Bei der üblichen Gänsemast in diesen Ländern müssen die Tiere viele Grausamkeiten erdulden, bevor sie dann bei uns auf den Tellern landen (um die 300.000 Gänse werden Jahr für Jahr an den typischen "Gänsebraten-Festtagen" in Österreich verspeist).
Damit sie möglichst schnell zunehmen, werden viel zu viele Tiere auf engstem Raum in unnatürlicher, schädigender Umgebung gehalten. Bereits durch die Hochleistungszucht wird nur auf möglichst schnelle Gewichtszunahme Wert gelegt, mit all den schmerzhaften Nebenwirkungen - Gelenksentzündungen, Knochenbrüche, Atemnot, etc.
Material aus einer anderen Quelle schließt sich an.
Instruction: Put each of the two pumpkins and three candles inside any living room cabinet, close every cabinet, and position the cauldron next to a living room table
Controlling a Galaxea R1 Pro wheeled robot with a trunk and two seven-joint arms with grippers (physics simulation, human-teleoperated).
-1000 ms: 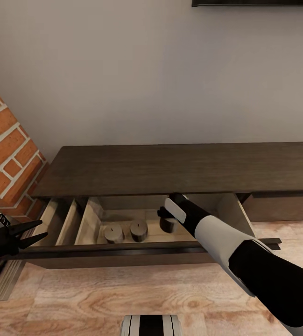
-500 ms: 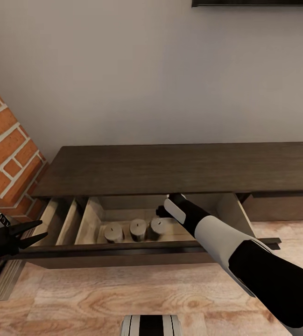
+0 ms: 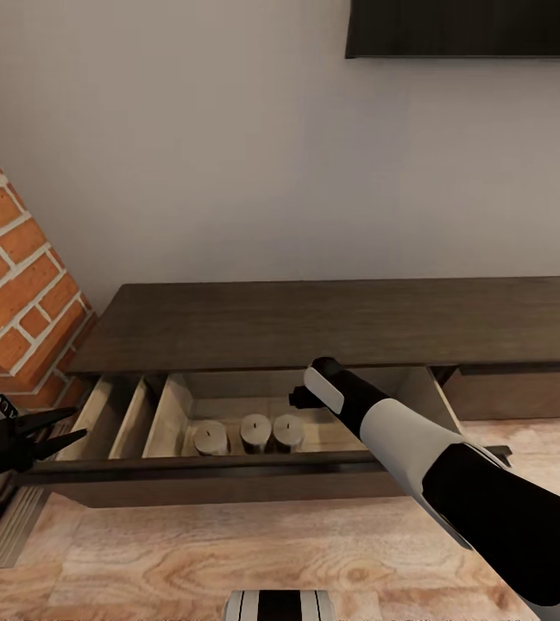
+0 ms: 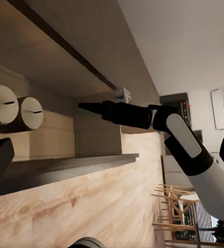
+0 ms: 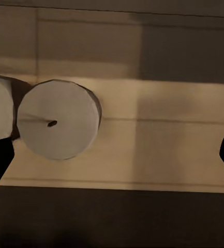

Die Mastdauer, bei Freilandgänsen mindestens 20 Wochen, wird auf nur etwa 10 Wochen reduziert.

Zusätzlich werden sowohl Mast- als auch Stopfgänse völlig ohne Betäubung gerupft um Daunen (für Daunenjacken, Polster, Bettdecken usw.) zu gewinnen. Dabei werden den Tieren sämtliche weiche Federn vom Leib gerissen, was ähnlich schmerzhaft ist wie Haare-Ausreißen. Durch die Akkordarbeit und die entsprechende Rücksichtslosigkeit werden häufig auch noch große Hautstücke mit ausgerissen.

Wissenschaftliche EU-Studie kritisiert „foie gras“

Der wissenschaftliche Veterinärausschuss der EU-Kommission beschreibt in einem Bericht ("Report of the Scientific Committee on Animal Health and Animal Welfare on Welfare Aspects of the Production of Foie Gras in Ducks and Geese”) die genannten Details der grausamen Haltungs- und Mastpraktiken und deren Folgen für die Tiere. Dieser laut Selbstdefinition unabhängige und hochqualifizierte Ausschuss unterstützt die EU-Kommission in Fragen der Tiergesundheit und des Tierschutzes. Er prüft aktuelle wissenschaftliche Daten und Sachverhalte und gibt der Kommission für die Ausarbeitung von Rechtsvorschriften und anderen Vorschlägen eine wissenschaftlich fundierte Grundlage an die Hand. Damit hat sogar die in Tierschutz- Angelegenheiten oftmals viel zu konservative und lasche EU Gänsestopfleber quasi auf den Index der aus Tierschutzsicht problematischen Produkte gesetzt.

Forderungen des VGT

Der VEREIN GEGEN TIERFABRIKEN nimmt die anlaufende "Martini-Gansl-Saison" und das bevorstehende Fest des "Heiligen Martin" mit dem dazugehörigen, hinterfragenswürdigen Brauchtum des "Martini-Gansl-Essens" zum Anlass, ein Importverbot für Stopflebern ("foie gras") sowie von Daunen von lebend gerupften Gänsen und Enten zu fordern. Es darf nicht länger sein, dass in Österreich aus tierschutz-ethischen Gründen verbotene Produkte und Produktionsweisen durch einen schrankenlosen "Markt ohne (ethische) Grenzen" einfach importiert werden können.